* [What you should do]:
Report the count of lines containing the word "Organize" in these records, with no other text.

[Opening Source data section]

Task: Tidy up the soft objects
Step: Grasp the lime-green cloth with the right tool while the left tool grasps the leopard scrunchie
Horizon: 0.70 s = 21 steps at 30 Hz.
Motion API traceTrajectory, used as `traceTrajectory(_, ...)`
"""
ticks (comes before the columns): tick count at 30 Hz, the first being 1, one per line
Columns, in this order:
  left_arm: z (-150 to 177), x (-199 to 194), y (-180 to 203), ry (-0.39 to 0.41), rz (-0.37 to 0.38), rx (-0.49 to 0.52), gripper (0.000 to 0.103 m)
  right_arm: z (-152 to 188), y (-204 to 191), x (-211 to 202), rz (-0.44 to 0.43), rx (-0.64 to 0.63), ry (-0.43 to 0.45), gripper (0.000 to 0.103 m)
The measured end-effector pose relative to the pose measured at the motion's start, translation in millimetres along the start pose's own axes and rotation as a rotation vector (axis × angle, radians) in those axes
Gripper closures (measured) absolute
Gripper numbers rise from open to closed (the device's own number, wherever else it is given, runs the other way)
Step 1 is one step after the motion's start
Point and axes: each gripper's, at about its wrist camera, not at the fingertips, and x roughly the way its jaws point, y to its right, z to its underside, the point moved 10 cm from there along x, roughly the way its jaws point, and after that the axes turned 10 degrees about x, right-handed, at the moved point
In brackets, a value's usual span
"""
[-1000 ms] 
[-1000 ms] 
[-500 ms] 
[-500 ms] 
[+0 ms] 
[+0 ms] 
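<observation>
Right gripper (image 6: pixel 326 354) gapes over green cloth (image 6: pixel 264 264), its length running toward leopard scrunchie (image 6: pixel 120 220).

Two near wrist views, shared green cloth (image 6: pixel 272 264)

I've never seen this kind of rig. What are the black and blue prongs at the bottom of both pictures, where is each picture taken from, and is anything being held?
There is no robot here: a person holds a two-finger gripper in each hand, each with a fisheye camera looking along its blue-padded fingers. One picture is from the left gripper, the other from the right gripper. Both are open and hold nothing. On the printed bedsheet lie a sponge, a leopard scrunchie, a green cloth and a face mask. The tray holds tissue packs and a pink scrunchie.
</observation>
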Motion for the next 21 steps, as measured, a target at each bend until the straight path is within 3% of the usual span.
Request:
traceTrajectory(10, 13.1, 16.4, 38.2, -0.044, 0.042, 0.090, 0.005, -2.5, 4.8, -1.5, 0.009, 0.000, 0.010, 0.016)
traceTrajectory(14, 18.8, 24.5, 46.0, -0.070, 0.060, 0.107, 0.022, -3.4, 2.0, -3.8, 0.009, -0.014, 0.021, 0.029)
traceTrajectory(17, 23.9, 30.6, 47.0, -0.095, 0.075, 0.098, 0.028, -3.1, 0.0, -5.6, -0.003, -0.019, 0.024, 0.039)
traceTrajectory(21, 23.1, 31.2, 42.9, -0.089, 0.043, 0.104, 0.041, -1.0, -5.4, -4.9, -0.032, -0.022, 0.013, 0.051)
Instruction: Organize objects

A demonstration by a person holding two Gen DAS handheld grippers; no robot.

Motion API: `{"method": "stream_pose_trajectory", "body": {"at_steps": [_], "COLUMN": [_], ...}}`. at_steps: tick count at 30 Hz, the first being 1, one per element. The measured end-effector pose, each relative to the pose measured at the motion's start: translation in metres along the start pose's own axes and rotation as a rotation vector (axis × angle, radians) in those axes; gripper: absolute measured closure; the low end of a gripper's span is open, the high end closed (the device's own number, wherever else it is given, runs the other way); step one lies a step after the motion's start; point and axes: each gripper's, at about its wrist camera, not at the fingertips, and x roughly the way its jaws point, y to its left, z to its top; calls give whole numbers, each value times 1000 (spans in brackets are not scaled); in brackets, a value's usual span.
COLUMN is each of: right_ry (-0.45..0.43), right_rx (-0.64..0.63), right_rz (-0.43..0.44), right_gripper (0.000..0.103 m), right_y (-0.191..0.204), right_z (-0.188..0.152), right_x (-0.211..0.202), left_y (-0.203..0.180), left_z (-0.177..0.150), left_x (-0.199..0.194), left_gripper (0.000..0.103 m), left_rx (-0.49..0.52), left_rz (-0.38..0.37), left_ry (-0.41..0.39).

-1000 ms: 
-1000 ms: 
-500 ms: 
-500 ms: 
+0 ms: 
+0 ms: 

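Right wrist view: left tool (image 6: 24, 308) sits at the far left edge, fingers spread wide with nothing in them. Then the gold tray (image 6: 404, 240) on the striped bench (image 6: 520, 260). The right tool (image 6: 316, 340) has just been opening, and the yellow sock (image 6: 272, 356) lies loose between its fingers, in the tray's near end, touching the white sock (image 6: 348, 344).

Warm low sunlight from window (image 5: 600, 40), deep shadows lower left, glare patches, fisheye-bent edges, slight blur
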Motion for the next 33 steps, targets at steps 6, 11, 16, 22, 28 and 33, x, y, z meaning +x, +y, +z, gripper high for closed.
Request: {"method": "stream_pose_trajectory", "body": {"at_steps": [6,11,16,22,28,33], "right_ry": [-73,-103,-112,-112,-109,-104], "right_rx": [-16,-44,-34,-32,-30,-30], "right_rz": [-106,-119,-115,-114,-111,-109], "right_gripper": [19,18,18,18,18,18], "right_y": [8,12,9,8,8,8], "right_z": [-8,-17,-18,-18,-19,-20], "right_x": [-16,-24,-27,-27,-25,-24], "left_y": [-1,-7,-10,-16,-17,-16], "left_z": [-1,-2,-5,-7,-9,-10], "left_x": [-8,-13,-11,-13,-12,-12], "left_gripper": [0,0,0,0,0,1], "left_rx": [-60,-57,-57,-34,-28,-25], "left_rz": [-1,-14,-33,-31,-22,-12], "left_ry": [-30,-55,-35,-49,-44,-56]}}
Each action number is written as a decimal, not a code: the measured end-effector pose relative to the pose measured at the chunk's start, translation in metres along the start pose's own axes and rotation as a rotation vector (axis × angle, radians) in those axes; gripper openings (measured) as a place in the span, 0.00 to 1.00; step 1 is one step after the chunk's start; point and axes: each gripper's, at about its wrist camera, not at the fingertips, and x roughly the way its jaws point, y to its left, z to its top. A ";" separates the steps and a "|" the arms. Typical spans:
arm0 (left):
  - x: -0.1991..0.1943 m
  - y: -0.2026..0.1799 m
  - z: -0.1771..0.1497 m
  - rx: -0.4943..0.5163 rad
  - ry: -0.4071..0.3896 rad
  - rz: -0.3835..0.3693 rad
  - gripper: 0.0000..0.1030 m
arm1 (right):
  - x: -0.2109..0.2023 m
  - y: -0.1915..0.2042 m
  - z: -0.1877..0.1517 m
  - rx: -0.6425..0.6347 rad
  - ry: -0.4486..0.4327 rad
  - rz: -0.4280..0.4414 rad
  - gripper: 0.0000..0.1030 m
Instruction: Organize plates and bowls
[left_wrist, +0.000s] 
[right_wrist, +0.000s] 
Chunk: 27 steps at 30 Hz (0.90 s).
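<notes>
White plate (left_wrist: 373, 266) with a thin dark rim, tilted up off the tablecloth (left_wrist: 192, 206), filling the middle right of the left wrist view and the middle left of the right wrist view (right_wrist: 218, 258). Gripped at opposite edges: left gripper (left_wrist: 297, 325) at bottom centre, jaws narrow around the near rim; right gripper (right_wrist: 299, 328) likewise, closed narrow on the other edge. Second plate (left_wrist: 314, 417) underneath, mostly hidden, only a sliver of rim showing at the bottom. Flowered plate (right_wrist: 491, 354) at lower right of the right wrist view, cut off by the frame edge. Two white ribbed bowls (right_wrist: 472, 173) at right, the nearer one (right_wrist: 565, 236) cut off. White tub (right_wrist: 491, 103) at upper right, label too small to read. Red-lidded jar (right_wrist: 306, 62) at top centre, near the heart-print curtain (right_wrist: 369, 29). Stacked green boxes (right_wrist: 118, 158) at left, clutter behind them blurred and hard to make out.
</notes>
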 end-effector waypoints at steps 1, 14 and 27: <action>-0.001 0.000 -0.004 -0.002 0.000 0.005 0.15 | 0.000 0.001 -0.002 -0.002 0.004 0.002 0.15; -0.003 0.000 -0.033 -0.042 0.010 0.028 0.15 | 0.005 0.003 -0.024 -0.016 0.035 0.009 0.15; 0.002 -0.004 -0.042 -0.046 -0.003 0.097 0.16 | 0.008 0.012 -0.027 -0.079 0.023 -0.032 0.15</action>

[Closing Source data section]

* [Response to this task]:
2